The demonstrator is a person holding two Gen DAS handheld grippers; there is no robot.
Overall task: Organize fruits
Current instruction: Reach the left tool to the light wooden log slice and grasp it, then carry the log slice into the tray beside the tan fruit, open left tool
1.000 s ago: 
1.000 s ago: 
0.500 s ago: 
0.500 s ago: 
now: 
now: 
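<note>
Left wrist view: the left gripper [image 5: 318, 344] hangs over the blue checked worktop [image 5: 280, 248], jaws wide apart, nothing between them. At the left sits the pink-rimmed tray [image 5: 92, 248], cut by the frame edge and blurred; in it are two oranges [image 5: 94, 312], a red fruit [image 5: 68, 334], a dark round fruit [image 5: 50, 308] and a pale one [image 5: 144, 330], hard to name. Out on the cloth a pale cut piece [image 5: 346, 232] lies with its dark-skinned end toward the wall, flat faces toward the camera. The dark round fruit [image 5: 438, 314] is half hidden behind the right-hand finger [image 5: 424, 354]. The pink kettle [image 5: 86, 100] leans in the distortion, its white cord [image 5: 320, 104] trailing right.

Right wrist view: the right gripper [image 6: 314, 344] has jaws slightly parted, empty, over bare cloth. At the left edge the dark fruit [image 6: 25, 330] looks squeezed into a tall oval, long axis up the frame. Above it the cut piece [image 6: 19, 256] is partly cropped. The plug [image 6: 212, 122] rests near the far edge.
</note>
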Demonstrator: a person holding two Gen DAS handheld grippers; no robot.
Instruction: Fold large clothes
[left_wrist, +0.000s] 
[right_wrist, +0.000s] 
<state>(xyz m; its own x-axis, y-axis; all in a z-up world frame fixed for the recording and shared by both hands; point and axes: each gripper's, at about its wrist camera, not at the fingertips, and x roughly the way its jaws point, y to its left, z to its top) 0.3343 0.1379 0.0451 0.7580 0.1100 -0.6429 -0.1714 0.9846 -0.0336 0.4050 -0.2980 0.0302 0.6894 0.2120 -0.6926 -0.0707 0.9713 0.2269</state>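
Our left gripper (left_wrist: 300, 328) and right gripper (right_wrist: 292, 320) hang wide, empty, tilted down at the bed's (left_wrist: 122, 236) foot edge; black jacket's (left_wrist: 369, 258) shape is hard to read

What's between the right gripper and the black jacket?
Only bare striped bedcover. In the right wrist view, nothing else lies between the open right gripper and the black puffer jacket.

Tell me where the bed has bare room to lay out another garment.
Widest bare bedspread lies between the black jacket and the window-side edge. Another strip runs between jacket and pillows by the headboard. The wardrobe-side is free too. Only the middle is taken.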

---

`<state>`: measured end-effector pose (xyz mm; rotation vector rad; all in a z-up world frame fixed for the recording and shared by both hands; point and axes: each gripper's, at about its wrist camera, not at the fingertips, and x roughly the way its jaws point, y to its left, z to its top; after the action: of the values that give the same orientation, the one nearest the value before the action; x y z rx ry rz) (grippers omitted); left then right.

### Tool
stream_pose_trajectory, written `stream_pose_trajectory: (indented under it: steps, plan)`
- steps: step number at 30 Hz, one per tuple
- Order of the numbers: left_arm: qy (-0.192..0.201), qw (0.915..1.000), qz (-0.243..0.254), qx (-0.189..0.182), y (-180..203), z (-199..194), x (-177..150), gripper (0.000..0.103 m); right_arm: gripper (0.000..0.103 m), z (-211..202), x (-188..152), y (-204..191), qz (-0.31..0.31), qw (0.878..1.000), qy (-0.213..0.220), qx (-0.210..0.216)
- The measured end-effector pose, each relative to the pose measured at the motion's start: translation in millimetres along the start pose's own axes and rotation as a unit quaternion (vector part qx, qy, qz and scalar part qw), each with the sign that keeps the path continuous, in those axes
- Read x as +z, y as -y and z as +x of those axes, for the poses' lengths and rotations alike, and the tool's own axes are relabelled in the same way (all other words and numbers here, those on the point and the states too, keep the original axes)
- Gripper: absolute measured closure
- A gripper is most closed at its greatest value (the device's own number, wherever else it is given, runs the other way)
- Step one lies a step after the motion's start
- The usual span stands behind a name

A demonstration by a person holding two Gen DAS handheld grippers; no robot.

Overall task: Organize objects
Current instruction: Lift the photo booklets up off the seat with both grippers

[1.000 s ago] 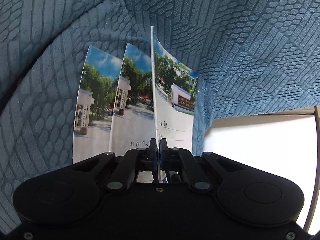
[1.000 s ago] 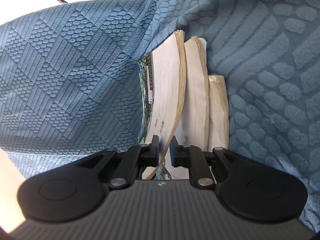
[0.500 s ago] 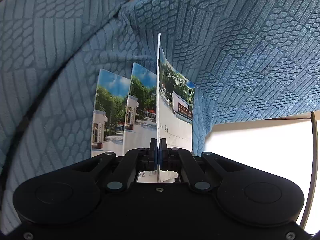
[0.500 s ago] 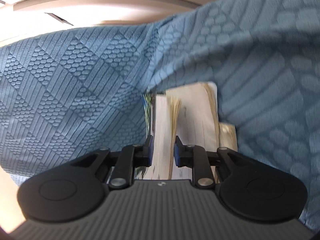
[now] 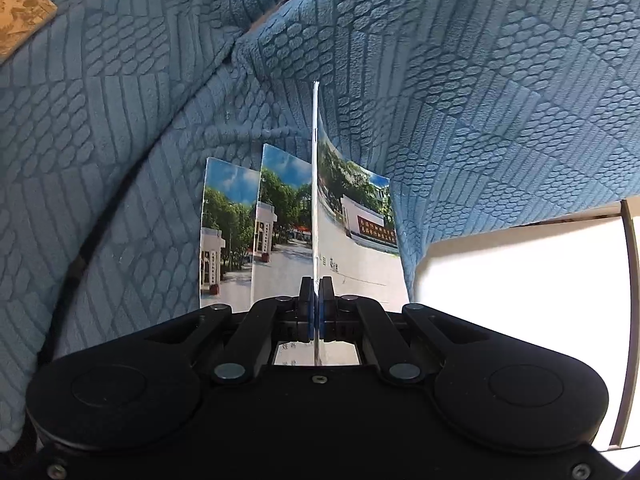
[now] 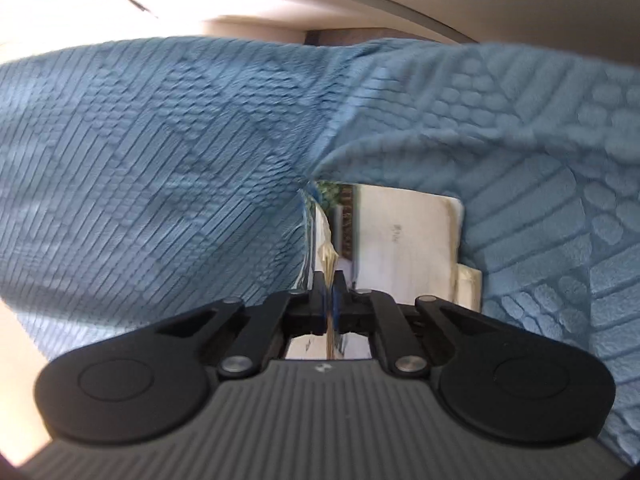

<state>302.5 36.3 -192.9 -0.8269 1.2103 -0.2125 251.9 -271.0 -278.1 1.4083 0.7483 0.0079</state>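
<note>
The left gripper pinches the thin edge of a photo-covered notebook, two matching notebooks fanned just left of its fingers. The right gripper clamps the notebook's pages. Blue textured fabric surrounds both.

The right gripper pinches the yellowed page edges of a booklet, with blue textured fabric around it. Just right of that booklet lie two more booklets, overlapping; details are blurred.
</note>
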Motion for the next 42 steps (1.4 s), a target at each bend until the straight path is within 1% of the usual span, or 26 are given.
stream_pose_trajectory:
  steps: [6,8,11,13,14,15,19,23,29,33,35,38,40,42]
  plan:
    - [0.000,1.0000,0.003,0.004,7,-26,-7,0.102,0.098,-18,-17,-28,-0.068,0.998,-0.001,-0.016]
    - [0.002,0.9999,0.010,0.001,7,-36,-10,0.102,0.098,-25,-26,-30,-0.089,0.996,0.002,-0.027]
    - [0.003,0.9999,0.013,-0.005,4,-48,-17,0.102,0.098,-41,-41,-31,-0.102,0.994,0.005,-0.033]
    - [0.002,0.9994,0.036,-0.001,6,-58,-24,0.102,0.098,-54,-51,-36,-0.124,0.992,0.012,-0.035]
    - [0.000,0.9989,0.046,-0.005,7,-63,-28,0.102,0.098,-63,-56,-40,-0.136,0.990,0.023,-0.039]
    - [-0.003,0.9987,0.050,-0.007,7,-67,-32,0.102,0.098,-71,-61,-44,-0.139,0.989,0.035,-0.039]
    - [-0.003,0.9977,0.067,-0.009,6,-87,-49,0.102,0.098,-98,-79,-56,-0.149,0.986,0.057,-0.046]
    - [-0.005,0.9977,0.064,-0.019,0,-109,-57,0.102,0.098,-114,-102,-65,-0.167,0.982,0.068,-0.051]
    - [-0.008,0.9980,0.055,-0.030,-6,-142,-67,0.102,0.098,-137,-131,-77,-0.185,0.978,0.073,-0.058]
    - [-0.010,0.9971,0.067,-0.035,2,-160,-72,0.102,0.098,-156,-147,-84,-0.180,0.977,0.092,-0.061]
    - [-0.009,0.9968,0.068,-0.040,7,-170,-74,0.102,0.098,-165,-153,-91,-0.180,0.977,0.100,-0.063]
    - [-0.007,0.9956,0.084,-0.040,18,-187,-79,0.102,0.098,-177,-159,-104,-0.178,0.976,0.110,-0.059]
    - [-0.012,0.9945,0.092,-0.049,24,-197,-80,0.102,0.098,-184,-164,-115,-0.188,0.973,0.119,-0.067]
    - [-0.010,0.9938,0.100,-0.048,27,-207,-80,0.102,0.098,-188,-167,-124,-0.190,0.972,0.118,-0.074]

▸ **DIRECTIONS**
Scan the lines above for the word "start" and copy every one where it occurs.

▸ **ANSWER TO THE PROBLEM**
- The measured end-effector pose, each relative to the pose measured at the motion's start: translation in millimetres along the start pose's own axes and rotation as a unit quaternion (vector part qx, qy, qz and scalar part qw), each with the sign that keeps the path continuous, in those axes
- Step one lies a step after the motion's start

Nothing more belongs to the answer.